ASSIGNMENT:
The data must be returned in full, with no character altered.

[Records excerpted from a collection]
□ □ □
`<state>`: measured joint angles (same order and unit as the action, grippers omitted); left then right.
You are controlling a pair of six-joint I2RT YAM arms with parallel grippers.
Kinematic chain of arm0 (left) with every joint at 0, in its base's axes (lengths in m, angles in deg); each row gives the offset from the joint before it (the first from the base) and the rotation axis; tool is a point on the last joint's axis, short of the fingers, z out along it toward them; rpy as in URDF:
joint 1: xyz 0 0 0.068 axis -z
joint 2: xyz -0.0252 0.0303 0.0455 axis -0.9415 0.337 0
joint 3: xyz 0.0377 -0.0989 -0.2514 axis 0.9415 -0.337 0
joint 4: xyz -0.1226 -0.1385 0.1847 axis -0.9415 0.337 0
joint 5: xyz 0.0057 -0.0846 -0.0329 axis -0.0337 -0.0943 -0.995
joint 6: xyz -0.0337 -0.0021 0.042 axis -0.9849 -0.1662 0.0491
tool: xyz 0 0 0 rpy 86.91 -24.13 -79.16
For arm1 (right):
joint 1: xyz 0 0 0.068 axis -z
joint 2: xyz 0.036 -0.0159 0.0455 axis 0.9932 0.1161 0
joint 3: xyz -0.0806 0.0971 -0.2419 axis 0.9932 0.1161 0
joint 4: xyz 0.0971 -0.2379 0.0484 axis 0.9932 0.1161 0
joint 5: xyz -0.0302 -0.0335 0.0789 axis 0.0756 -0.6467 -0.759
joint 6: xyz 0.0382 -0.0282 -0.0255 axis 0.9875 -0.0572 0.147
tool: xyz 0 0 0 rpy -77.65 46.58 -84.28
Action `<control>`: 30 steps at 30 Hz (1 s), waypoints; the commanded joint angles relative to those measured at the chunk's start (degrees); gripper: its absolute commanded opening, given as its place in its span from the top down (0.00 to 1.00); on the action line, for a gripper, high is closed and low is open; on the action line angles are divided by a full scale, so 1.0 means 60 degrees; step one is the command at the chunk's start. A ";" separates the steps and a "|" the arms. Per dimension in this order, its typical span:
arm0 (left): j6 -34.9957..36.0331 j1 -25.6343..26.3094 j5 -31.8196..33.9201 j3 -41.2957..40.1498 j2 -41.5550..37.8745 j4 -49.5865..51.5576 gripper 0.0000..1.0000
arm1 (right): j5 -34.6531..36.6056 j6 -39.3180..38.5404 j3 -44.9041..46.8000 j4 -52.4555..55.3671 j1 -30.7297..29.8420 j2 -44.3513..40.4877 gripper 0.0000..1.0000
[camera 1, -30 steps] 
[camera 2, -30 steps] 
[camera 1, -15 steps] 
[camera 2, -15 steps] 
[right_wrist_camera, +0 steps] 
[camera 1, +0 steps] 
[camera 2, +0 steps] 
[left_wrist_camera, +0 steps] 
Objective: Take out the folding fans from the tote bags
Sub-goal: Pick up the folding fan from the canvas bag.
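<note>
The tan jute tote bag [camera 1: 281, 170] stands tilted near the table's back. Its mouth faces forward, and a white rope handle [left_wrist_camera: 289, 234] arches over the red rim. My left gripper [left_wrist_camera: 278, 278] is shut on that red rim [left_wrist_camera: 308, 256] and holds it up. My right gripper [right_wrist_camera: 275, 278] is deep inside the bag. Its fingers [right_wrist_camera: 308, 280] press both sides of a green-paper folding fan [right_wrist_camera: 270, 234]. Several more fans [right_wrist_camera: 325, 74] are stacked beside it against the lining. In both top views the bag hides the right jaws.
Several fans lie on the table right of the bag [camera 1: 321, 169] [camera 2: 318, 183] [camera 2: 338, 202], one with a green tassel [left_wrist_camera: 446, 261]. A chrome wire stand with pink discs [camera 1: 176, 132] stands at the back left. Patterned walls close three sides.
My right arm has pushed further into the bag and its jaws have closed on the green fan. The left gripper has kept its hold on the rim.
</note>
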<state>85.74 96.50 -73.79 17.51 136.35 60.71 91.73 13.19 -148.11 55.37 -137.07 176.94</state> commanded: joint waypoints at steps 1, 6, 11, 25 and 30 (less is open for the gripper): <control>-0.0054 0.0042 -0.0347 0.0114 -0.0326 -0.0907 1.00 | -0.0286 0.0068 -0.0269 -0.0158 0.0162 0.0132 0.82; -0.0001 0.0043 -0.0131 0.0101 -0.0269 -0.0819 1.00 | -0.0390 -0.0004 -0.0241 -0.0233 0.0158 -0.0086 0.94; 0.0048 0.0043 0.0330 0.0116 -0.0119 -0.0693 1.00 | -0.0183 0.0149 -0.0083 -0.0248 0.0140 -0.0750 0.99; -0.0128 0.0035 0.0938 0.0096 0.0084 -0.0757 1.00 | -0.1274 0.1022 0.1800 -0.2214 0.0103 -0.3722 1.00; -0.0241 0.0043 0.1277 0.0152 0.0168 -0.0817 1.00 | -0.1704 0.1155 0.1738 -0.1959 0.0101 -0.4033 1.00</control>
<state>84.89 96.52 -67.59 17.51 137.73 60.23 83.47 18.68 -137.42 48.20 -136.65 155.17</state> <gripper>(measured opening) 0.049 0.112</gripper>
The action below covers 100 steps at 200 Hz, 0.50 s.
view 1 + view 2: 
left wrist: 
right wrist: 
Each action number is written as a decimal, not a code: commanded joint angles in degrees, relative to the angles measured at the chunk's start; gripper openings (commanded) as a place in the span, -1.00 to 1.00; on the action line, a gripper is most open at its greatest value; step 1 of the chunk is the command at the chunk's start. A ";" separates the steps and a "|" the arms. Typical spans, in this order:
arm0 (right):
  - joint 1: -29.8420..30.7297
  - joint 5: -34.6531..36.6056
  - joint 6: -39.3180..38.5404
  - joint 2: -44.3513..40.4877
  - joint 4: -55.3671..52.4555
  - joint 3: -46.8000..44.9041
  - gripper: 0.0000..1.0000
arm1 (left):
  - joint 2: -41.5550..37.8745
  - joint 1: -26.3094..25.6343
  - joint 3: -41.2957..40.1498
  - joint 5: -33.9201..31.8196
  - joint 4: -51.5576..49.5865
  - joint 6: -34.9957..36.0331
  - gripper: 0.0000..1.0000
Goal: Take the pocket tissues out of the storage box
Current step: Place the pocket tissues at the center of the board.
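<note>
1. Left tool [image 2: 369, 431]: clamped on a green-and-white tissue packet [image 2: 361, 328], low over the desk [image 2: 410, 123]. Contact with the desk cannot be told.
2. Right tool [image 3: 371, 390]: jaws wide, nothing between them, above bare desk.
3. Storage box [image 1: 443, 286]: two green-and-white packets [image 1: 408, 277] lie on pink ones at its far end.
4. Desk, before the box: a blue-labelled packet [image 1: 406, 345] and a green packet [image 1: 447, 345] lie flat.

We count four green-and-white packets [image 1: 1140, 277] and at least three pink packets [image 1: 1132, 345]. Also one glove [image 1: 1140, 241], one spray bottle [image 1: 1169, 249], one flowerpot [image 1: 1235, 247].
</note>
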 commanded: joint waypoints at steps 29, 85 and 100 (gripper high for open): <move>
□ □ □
TASK SOLUTION:
`<state>`: measured joint angles (same order and unit as the action, grippers omitted); left then right.
You are controlling a pair of six-joint I2RT YAM arms with parallel grippers.
Kinematic chain of arm0 (left) with every joint at 0, in its base's axes (lengths in m, angles in deg); each row gives the offset from the joint before it (the first from the base) and the rotation axis; tool is a point on the last joint's axis, short of the fingers, z out along it toward them; rpy as in URDF:
joint 1: xyz 0 0 0.068 axis -z
joint 2: xyz -0.0252 0.0303 0.0455 axis -0.9415 0.337 0
joint 3: xyz 0.0377 -0.0989 -0.2514 axis 0.9415 -0.337 0
joint 4: xyz -0.1226 -0.1385 0.1847 axis -0.9415 0.337 0
joint 5: xyz 0.0057 -0.0846 -0.0329 axis -0.0337 -0.0943 -0.995
joint 6: xyz -0.0337 -0.0021 0.042 axis -0.9849 -0.1662 0.0491
tool: xyz 0 0 0 rpy 86.91 -24.13 -79.16
For arm1 (right):
joint 1: xyz 0 0 0.068 axis -z
joint 2: xyz 0.036 -0.0159 0.0455 axis 0.9932 0.1161 0
joint 3: xyz -0.0806 0.0971 -0.2419 axis 0.9932 0.1161 0
joint 4: xyz 0.0971 -0.2379 0.0484 axis 0.9932 0.1161 0
joint 5: xyz -0.0302 -0.0335 0.0789 axis 0.0756 -0.6467 -0.759
joint 6: xyz 0.0382 -0.0282 -0.0255 axis 0.9875 -0.0572 0.147
tool: xyz 0 0 0 rpy -77.65 46.58 -84.28
Action `<control>`: 30 steps at 30 Hz (1 s), waypoints; the commanded joint angles relative to those measured at the chunk's start (degrees); gripper: its absolute commanded opening, given as its place in its span from the top down (0.00 to 1.00); on the action line, for a gripper, high is closed and low is open; on the action line angles are divided by a full scale, so 1.0 means 60 degrees; step one is the command at the chunk's start. A ";" separates the steps and a "|" the arms. Per dimension in this order, its typical span:
arm0 (left): j6 -34.9957..36.0331 j1 -25.6343..26.3094 j5 -31.8196..33.9201 j3 -41.2957..40.1498 j2 -41.5550..37.8745 j4 -49.5865..51.5576 gripper 0.0000..1.0000
arm1 (right): j5 -34.6531..36.6056 j6 -39.3180..38.5404 j3 -44.9041..46.8000 j4 -52.4555..55.3671 j1 -30.7297..29.8420 j2 -44.3513..40.4877 gripper 0.0000..1.0000
[camera 1, -30 steps] 
[camera 2, -30 steps] 
[camera 1, -15 steps] 
[camera 2, -15 steps] 
[right_wrist_camera, +0 steps] 
[camera 1, +0 steps] 
[camera 2, +0 steps] 
[left_wrist_camera, +0 steps] 
Objective: Take out the folding fans from the tote bags
Sub-goal: Pick up the folding fan from the canvas bag.
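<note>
The tan jute tote bag [camera 1: 281, 170] stands tilted near the table's back. Its mouth faces forward, and a white rope handle [left_wrist_camera: 289, 234] arches over the red rim. My left gripper [left_wrist_camera: 278, 278] is shut on that red rim [left_wrist_camera: 308, 256] and holds it up. My right gripper [right_wrist_camera: 275, 278] is deep inside the bag. Its fingers [right_wrist_camera: 308, 280] press both sides of a green-paper folding fan [right_wrist_camera: 270, 234]. Several more fans [right_wrist_camera: 325, 74] are stacked beside it against the lining. In both top views the bag hides the right jaws.
Several fans lie on the table right of the bag [camera 1: 321, 169] [camera 2: 318, 183] [camera 2: 338, 202], one with a green tassel [left_wrist_camera: 446, 261]. A chrome wire stand with pink discs [camera 1: 176, 132] stands at the back left. Patterned walls close three sides.
My right arm has pushed further into the bag and its jaws have closed on the green fan. The left gripper has kept its hold on the rim.
</note>
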<state>85.74 96.50 -73.79 17.51 136.35 60.71 91.73 13.19 -148.11 55.37 -137.07 176.94</state> commanded: joint waypoints at steps 1, 6, 11, 25 and 30 (less is open for the gripper): <control>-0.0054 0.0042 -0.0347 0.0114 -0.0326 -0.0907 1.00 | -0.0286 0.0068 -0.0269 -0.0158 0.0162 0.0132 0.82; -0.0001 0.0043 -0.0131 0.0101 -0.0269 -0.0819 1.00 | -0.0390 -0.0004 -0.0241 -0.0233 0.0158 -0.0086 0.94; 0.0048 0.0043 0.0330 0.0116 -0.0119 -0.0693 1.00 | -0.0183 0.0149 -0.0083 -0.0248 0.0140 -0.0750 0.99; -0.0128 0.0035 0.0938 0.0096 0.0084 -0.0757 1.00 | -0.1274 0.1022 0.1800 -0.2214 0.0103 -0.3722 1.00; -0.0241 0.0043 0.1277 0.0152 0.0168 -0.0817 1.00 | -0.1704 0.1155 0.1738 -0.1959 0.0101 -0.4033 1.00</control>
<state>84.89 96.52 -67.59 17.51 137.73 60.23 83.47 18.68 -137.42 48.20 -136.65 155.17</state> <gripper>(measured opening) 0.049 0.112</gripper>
The action below covers 100 steps at 200 Hz, 0.50 s.
view 1 + view 2: 
left wrist: 
right wrist: 
Each action number is written as a decimal, not a code: commanded joint angles in degrees, relative to the angles measured at the chunk's start; gripper openings (commanded) as a place in the span, -1.00 to 1.00; on the action line, a gripper is most open at its greatest value; step 1 of the chunk is the command at the chunk's start. A ";" separates the steps and a "|" the arms. Typical spans, in this order:
arm0 (right):
  - joint 1: -29.8420..30.7297
  - joint 5: -34.6531..36.6056
  - joint 6: -39.3180..38.5404
  - joint 2: -44.3513..40.4877
  - joint 4: -55.3671..52.4555
  - joint 3: -46.8000..44.9041
  - gripper: 0.0000..1.0000
arm1 (left):
  - joint 2: -41.5550..37.8745
  - joint 1: -26.3094..25.6343
  - joint 3: -41.2957..40.1498
  - joint 5: -33.9201..31.8196
  - joint 4: -51.5576..49.5865
  - joint 6: -34.9957..36.0331
  - gripper: 0.0000..1.0000
Goal: Take the pocket tissues out of the storage box
Current step: Place the pocket tissues at the center of the board.
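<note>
1. Left tool [image 2: 369, 431]: clamped on a green-and-white tissue packet [image 2: 361, 328], low over the desk [image 2: 410, 123]. Contact with the desk cannot be told.
2. Right tool [image 3: 371, 390]: jaws wide, nothing between them, above bare desk.
3. Storage box [image 1: 443, 286]: two green-and-white packets [image 1: 408, 277] lie on pink ones at its far end.
4. Desk, before the box: a blue-labelled packet [image 1: 406, 345] and a green packet [image 1: 447, 345] lie flat.

We count four green-and-white packets [image 1: 1140, 277] and at least three pink packets [image 1: 1132, 345]. Also one glove [image 1: 1140, 241], one spray bottle [image 1: 1169, 249], one flowerpot [image 1: 1235, 247].
</note>
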 commanded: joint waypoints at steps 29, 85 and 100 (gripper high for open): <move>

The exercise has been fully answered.